Software integration solutions are available for food and beverage managers in order to streamline warehouse efficiency. This allows for any dimension and weight data to be seamlessly integrated with other systems such as a Warehouse Management System (WMS) or warehouse load planning software.
Mettler Toledo offers their OCTO DataCapture Software solution, which can be used on any of their dimensioning equipment. The OCTO software helps prevent damage claims by capturing a picture of each product or pallet. It also provides a sorting and tracking solution that creates full visibility in the warehouse. OCTO software can help assure that food and beverage products get to the correct location.
“We’re noticing some customers—that have load planning software—are using our data to populate into their load planning software to better mix their products when shipping on their own fleets,” says Mettler Toledo’s Bobel. Additionally, historical data can be used in the planning process in order to prevent bottlenecks from occurring.

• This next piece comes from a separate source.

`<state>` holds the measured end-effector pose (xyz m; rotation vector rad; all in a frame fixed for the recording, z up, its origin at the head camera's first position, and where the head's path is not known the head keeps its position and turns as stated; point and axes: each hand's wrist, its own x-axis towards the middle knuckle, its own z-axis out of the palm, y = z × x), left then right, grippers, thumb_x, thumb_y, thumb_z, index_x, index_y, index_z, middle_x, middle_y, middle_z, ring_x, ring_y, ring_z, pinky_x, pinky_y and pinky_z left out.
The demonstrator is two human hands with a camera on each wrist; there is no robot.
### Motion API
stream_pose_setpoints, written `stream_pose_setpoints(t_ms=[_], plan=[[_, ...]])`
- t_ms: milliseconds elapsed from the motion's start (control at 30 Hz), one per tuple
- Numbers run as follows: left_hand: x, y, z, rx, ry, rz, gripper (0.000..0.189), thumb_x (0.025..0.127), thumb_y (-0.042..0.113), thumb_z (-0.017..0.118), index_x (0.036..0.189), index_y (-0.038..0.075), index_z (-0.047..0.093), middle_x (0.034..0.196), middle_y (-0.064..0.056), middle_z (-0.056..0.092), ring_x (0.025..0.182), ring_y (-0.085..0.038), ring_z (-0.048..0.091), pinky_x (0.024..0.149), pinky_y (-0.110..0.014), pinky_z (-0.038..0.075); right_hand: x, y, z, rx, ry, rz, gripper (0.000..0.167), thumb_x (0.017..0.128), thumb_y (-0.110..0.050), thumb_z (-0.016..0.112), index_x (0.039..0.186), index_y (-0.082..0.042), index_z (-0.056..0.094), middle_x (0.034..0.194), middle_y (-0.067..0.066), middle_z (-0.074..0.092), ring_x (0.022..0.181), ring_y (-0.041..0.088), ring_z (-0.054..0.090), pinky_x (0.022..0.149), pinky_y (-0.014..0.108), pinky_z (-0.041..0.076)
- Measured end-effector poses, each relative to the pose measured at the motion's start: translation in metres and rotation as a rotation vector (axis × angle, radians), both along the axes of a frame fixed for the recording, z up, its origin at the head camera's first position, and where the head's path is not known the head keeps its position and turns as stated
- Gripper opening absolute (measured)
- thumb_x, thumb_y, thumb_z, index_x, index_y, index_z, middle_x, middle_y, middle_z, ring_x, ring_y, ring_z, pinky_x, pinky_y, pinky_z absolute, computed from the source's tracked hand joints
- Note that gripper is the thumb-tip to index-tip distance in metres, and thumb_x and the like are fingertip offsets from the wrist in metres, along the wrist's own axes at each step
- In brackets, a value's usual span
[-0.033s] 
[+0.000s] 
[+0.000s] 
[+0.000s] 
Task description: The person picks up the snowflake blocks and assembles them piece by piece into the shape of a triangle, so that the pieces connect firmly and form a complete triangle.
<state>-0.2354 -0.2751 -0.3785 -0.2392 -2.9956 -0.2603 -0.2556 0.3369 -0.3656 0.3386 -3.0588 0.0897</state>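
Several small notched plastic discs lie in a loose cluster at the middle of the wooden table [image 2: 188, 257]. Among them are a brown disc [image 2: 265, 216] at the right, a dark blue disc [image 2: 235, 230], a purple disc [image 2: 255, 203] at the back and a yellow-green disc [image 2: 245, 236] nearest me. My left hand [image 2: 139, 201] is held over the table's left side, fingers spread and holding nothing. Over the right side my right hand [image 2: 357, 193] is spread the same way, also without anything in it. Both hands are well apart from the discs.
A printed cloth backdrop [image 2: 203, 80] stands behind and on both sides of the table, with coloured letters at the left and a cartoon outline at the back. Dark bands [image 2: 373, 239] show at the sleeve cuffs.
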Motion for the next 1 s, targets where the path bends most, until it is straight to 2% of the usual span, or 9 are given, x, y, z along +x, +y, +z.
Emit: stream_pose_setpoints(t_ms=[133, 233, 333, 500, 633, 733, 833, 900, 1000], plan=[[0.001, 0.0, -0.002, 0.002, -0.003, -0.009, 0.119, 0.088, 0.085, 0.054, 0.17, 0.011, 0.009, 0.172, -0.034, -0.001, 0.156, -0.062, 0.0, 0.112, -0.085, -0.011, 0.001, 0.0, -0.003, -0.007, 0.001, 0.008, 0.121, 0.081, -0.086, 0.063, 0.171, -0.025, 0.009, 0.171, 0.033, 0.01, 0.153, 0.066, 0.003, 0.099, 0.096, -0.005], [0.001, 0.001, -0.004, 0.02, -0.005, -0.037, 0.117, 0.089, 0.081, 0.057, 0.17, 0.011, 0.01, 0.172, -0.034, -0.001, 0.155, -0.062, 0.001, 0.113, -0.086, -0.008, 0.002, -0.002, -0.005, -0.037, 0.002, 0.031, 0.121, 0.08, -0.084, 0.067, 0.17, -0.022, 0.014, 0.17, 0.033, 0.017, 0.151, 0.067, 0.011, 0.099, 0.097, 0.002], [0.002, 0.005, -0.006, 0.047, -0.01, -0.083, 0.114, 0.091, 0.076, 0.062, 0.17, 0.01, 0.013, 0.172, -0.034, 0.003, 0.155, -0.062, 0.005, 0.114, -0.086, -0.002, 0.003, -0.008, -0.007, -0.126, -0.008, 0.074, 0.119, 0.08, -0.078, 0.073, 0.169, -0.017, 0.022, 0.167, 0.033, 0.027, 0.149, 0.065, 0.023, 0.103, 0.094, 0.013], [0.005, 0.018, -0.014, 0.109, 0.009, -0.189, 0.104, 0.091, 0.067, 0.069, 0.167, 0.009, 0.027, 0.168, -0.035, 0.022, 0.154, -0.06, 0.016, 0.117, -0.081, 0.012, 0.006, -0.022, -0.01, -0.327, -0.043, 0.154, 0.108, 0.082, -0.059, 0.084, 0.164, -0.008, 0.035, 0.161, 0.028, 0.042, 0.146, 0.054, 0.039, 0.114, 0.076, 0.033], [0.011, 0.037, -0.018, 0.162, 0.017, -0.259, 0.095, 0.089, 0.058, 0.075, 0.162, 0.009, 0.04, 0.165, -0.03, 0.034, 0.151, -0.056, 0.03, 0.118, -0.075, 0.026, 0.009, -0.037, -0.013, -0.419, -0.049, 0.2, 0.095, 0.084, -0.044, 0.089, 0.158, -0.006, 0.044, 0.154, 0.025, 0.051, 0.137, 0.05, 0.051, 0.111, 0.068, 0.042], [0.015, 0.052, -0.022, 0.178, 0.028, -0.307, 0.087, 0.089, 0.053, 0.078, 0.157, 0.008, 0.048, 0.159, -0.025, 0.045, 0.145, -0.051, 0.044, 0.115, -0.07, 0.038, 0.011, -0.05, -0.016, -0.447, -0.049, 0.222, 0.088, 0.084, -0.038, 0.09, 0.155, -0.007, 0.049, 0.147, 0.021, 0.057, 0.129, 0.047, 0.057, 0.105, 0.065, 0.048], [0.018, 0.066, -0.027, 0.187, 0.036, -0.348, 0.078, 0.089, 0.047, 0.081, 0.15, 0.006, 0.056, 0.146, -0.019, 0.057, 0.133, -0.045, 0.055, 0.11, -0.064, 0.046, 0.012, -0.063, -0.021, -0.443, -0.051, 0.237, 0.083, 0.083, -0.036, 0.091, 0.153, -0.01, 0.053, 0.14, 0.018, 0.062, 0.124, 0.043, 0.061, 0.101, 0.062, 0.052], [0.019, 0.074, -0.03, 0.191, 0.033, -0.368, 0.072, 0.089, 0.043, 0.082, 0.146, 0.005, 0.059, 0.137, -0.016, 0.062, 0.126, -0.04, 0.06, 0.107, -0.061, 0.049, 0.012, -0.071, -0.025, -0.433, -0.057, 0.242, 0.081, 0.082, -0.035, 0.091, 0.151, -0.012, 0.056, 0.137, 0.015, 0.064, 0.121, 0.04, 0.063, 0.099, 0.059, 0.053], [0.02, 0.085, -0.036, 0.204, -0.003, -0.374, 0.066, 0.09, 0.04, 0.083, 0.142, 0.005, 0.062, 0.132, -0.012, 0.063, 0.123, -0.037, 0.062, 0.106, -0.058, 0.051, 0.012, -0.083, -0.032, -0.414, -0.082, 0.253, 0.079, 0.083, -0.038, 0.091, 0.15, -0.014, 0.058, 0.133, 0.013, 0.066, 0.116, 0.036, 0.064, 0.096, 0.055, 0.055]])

Quantronix’s CubiScan also offers software integration tools called Qbit-DB. Qbit-DB software gathers, archives, and manages dimension, weight and product data obtained from the CubiScan equipment.
“We have a very good software team that has fine-tuned this data collection and transfer solution to make it as convenient as possible, and make it as cross-compatible to any software system as possible, right off the shelf, without having to do customization,” says Quantronix’s Neilson. “We have the ability to customize the interface to a customer’s software system and we have built some data integration to customers that are very customized for their needs.”